Aim of the task:
Copy out the listing that follows, exactly, without its pictures.

Dataset section:
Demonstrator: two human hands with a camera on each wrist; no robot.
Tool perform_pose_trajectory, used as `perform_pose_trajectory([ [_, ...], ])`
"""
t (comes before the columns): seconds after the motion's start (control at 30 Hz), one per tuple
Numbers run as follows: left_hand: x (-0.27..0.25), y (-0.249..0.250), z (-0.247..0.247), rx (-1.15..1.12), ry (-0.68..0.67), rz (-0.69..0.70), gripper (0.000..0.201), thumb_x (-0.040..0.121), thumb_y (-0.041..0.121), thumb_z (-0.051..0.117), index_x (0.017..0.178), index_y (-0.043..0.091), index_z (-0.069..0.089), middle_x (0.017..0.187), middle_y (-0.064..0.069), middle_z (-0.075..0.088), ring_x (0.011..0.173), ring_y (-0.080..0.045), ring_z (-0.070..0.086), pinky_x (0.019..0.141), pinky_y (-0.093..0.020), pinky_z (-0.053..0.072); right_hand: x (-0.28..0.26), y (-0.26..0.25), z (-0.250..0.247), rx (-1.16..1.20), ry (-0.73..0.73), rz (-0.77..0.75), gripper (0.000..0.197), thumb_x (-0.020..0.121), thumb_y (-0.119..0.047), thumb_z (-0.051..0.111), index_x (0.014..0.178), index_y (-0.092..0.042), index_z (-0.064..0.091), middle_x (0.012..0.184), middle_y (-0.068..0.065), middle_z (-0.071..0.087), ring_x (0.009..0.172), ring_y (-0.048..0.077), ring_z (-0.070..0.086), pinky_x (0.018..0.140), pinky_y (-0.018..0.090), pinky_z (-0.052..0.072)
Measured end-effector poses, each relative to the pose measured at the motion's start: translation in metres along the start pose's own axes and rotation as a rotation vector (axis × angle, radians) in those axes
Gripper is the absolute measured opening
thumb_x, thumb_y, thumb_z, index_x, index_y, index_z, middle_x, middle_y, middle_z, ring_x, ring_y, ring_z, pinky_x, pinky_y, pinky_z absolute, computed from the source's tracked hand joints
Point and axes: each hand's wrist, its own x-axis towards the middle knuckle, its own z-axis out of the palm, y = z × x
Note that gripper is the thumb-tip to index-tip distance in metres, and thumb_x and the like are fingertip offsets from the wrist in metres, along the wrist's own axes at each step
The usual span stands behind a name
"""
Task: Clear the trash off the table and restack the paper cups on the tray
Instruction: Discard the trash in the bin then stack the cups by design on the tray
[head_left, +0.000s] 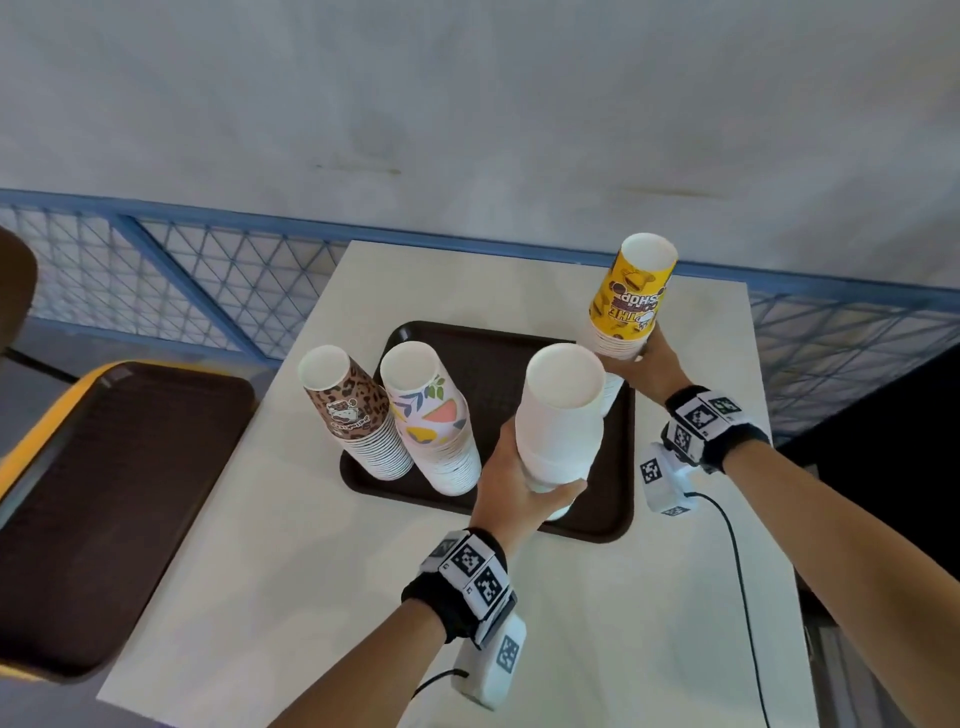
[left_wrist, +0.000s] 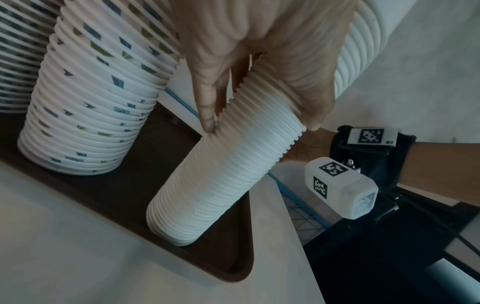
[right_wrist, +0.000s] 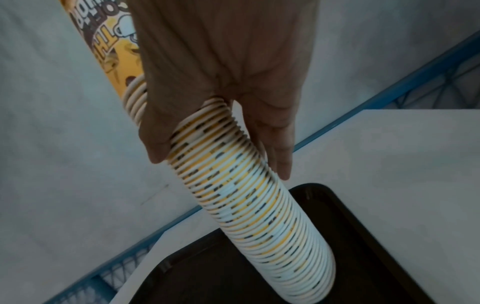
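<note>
Two hands are each holding a tall stack of cups over the tray (head_left: 597, 525). Closest, the left hand (head_left: 511, 488) is wrapping its fingers (left_wrist: 205, 98) round the white stack (head_left: 563, 415), and the wrist view shows its bottom resting on the tray's near right corner. Farther off, the right hand (head_left: 649, 364) is gripping the yellow stack (head_left: 631, 291) at the tray's far right part; whether its bottom is touching the tray is hard to tell. Beside them, on the tray's left part, the flower stack (head_left: 431, 415) and the spotted stack (head_left: 353, 405) are standing alone. No trash is showing on the table (head_left: 291, 545). The person seems to be setting down the last stacks. Next, each stack likely needs standing straight before the fingers let go, or it could tip.
</note>
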Motion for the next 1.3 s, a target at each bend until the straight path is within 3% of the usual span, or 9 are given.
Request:
perform_pose_trajectory([
  [0.2,0.001,-0.001,0.001,0.033,-0.046,0.018,0.086,0.058,0.036,0.08,0.131,0.026,0.035,0.115,0.023,0.051,0.114,-0.004,0.051,0.101,-0.033,0.047,-0.022,-0.005,0.025,0.033,-0.192,-0.083,0.109,0.042,-0.062,0.076,0.129,-0.008,0.04,0.122,0.004,0.057,0.112,0.015,0.049,0.102,0.037,0.041],
  [0.27,0.001,-0.002,0.001,0.036,-0.055,0.027,0.084,0.061,0.033,0.081,0.13,0.026,0.035,0.12,0.015,0.054,0.116,-0.006,0.052,0.1,-0.035,0.048,-0.032,-0.011,0.028,0.045,-0.244,-0.074,0.082,0.046,-0.06,0.076,0.109,-0.016,0.049,0.096,-0.018,0.064,0.093,-0.001,0.055,0.089,0.022,0.045],
  [0.33,0.0,-0.002,0.002,0.04,-0.051,0.033,0.083,0.061,0.033,0.082,0.13,0.027,0.035,0.123,0.012,0.054,0.116,-0.007,0.052,0.1,-0.035,0.048,-0.039,-0.013,0.027,0.052,-0.296,-0.083,0.035,0.07,-0.026,0.074,0.093,-0.024,0.047,0.075,-0.022,0.063,0.072,-0.013,0.057,0.075,0.015,0.045],
  [0.57,0.002,0.004,0.013,0.01,-0.055,0.029,0.081,0.063,0.031,0.082,0.128,0.034,0.034,0.121,0.016,0.052,0.117,-0.007,0.051,0.103,-0.032,0.045,-0.063,0.007,-0.013,0.053,-0.361,0.101,0.057,0.088,0.004,0.05,0.137,-0.021,0.038,0.136,0.007,0.05,0.123,0.019,0.047,0.104,0.04,0.043],
  [0.67,0.004,0.007,0.024,0.005,-0.071,0.039,0.082,0.064,0.027,0.082,0.13,0.03,0.034,0.12,0.017,0.05,0.117,-0.007,0.05,0.103,-0.031,0.044,-0.087,0.021,-0.018,0.069,-0.364,0.093,0.067,0.08,0.02,0.042,0.138,-0.013,0.035,0.128,0.007,0.053,0.119,0.019,0.05,0.08,0.011,0.048],
  [0.83,0.007,0.015,0.044,-0.012,-0.064,0.058,0.08,0.064,0.025,0.082,0.13,0.024,0.036,0.124,0.01,0.054,0.114,-0.004,0.048,0.099,-0.026,0.043,-0.125,0.044,0.002,-0.029,-0.35,0.049,0.082,0.071,0.009,0.064,0.136,-0.024,0.027,0.115,-0.02,0.049,0.118,0.012,0.045,0.079,0.014,0.04],
  [1.0,0.009,0.011,0.041,-0.052,-0.16,0.056,0.078,0.069,0.017,0.078,0.133,0.022,0.034,0.119,0.015,0.049,0.112,-0.001,0.046,0.088,-0.001,0.039,-0.126,0.05,0.023,-0.11,0.017,-0.068,0.08,0.062,-0.011,0.083,0.131,-0.008,0.042,0.109,-0.005,0.055,0.097,0.013,0.052,0.08,0.026,0.04],
  [1.17,0.007,-0.009,0.016,-0.064,-0.032,-0.002,0.051,0.077,0.004,0.062,0.113,0.034,0.041,0.114,0.013,0.051,0.11,-0.009,0.052,0.095,-0.031,0.045,-0.125,0.049,0.027,-0.055,0.068,-0.024,0.079,0.058,-0.019,0.087,0.125,-0.008,0.047,0.108,-0.004,0.058,0.097,0.014,0.053,0.08,0.028,0.042],
  [1.3,0.035,-0.014,0.01,-0.064,0.14,-0.087,0.078,0.073,0.009,0.072,0.136,0.022,0.029,0.131,-0.002,0.044,0.118,-0.019,0.048,0.102,-0.038,0.044,-0.127,0.049,0.027,-0.066,0.076,-0.015,0.076,0.062,-0.015,0.084,0.127,-0.007,0.046,0.119,0.004,0.06,0.099,0.012,0.051,0.083,0.026,0.04],
])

Result below:
Demonstrator: two human hands with a camera on each wrist; no robot.
Tool perform_pose_trajectory, used as `perform_pose_trajectory([ [_, ...], ])`
"""
t (comes before the columns): seconds after the motion's start (control at 30 Hz), one per tuple
Numbers run as follows: left_hand: x (-0.27..0.25), y (-0.249..0.250), z (-0.247..0.247), rx (-1.15..1.12), ry (-0.68..0.67), rz (-0.69..0.70), gripper (0.000..0.201), thumb_x (-0.040..0.121), thumb_y (-0.041..0.121), thumb_z (-0.051..0.117), index_x (0.017..0.178), index_y (-0.043..0.091), index_z (-0.069..0.089), middle_x (0.017..0.187), middle_y (-0.064..0.069), middle_z (-0.075..0.088), ring_x (0.011..0.173), ring_y (-0.080..0.045), ring_z (-0.070..0.086), pinky_x (0.019..0.141), pinky_y (-0.093..0.020), pinky_z (-0.053..0.072); right_hand: x (-0.28..0.26), y (-0.26..0.25), z (-0.250..0.247), rx (-1.16..1.20), ry (-0.73..0.73), rz (-0.77..0.75), gripper (0.000..0.197), thumb_x (-0.020..0.121), thumb_y (-0.119..0.047), thumb_z (-0.051..0.111), index_x (0.014..0.178), index_y (-0.092..0.042), index_z (-0.064..0.091), middle_x (0.012..0.184), middle_y (-0.068..0.065), middle_z (-0.071..0.087), ring_x (0.009..0.172), ring_y (-0.048..0.077), ring_z (-0.070..0.086), pinky_x (0.018..0.140), pinky_y (-0.018..0.090), pinky_z (-0.052..0.072)
Measured end-effector poses, each relative to the pose measured at the motion's start: translation in metres along the start pose's own axes and rotation as a rotation vector (axis × angle, radians) in those axes
Gripper is the absolute measured opening
thumb_x, thumb_y, thumb_z, index_x, index_y, index_z, middle_x, middle_y, middle_z, ring_x, ring_y, ring_z, pinky_x, pinky_y, pinky_z absolute, computed from the source's tracked hand joints
Point and axes: each hand's wrist, its own x-axis towards the middle knuckle, its own z-axis out of the palm, y = z × x
Note that gripper is the thumb-tip to index-tip distance in metres, and thumb_x and the like are fingertip offsets from the wrist in metres, along the wrist's own axes at each step
The usual span stands behind a name
"""
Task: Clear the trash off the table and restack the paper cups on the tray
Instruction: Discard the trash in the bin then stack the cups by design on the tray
[head_left, +0.000s] 
[left_wrist, +0.000s] 
[right_wrist, +0.000s] 
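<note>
Two hands are each holding a tall stack of cups over the tray (head_left: 597, 525). Closest, the left hand (head_left: 511, 488) is wrapping its fingers (left_wrist: 205, 98) round the white stack (head_left: 563, 415), and the wrist view shows its bottom resting on the tray's near right corner. Farther off, the right hand (head_left: 649, 364) is gripping the yellow stack (head_left: 631, 291) at the tray's far right part; whether its bottom is touching the tray is hard to tell. Beside them, on the tray's left part, the flower stack (head_left: 431, 415) and the spotted stack (head_left: 353, 405) are standing alone. No trash is showing on the table (head_left: 291, 545). The person seems to be setting down the last stacks. Next, each stack likely needs standing straight before the fingers let go, or it could tip.
</note>
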Motion for the next 1.3 s, a target at each bend until the straight path is within 3% of the usual span, or 9 are given.
Request:
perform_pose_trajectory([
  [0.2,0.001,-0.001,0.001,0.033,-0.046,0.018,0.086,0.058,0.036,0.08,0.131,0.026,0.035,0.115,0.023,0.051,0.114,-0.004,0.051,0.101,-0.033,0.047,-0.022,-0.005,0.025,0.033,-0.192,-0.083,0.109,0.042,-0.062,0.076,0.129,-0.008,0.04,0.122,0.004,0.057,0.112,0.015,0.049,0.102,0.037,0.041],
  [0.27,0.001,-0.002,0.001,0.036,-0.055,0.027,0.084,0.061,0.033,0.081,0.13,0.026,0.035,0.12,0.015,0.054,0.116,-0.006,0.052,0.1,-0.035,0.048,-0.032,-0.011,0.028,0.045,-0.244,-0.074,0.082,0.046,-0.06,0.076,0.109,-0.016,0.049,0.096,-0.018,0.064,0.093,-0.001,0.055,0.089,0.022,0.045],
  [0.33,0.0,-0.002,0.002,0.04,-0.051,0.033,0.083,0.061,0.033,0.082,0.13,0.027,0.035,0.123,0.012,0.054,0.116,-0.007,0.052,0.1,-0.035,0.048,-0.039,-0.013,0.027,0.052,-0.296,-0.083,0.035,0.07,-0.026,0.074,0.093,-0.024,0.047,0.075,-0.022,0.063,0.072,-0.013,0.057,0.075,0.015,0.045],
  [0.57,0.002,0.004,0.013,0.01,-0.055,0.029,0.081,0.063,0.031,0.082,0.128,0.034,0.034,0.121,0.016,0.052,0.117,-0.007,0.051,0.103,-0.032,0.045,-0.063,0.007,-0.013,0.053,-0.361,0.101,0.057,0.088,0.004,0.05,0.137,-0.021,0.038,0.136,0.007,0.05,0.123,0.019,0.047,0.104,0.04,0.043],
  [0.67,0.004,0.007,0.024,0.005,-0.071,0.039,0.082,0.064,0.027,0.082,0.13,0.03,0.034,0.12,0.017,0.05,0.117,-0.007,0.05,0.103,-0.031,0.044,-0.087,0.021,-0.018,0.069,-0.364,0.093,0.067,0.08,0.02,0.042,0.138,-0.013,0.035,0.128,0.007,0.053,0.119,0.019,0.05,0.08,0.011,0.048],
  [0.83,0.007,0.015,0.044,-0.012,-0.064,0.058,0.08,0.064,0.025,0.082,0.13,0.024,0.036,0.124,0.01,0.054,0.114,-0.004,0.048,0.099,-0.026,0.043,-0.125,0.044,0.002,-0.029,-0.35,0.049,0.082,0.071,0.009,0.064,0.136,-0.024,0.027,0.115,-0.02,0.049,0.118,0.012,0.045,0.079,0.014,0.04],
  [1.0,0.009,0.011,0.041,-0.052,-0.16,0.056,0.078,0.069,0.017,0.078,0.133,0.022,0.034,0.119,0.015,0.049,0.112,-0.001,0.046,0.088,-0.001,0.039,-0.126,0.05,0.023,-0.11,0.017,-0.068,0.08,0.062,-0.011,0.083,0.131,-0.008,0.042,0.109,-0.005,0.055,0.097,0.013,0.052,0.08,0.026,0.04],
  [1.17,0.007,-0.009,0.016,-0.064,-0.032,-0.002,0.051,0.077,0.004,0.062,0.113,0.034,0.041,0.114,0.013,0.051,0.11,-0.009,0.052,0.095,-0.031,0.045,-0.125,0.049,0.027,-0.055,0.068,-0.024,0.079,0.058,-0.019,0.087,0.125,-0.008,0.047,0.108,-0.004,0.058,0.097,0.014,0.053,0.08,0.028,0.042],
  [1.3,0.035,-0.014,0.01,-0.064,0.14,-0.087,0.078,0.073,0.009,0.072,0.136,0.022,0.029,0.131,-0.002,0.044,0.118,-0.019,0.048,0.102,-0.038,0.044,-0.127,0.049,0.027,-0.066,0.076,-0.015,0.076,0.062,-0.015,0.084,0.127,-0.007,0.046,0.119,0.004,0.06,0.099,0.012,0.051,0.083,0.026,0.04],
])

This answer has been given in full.